▶ [Problem details]: Reproduce the entire listing word for word.

▶ [Collected material]:
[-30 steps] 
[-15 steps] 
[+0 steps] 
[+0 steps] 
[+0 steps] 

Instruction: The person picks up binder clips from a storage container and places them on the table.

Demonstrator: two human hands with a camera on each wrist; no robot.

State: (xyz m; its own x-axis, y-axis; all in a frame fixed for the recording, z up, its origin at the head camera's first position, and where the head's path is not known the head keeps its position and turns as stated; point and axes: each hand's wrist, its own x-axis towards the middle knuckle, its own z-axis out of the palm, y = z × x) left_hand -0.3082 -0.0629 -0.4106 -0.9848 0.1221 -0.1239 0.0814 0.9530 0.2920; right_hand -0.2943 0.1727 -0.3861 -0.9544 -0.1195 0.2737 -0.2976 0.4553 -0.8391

▶ [Answer area]:
[-30 steps] 
[-15 steps] 
[+0 steps] 
[+0 steps] 
[+0 steps] 

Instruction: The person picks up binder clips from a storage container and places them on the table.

Demonstrator: two human hands with a camera on each wrist; no robot.

State: (xyz m; its own x-axis, y-axis; all in a frame fixed for the recording, z up, its origin at the head camera's first position, and where the head's path is not known the head keeps its position and turns as stated; point and axes: each hand's wrist, its own x-axis towards the middle knuckle, its own z-axis out of the palm, y = z × x) left_hand -0.3082 -0.0629 -0.4106 -0.9848 0.1221 -0.1239 0.0814 0.9530 0.2920; right_hand -0.2943 0.1727 -0.3861 -0.9544 -0.1195 0.2737 -0.2976 0.4553 -0.8391

With that, the exercise is finished.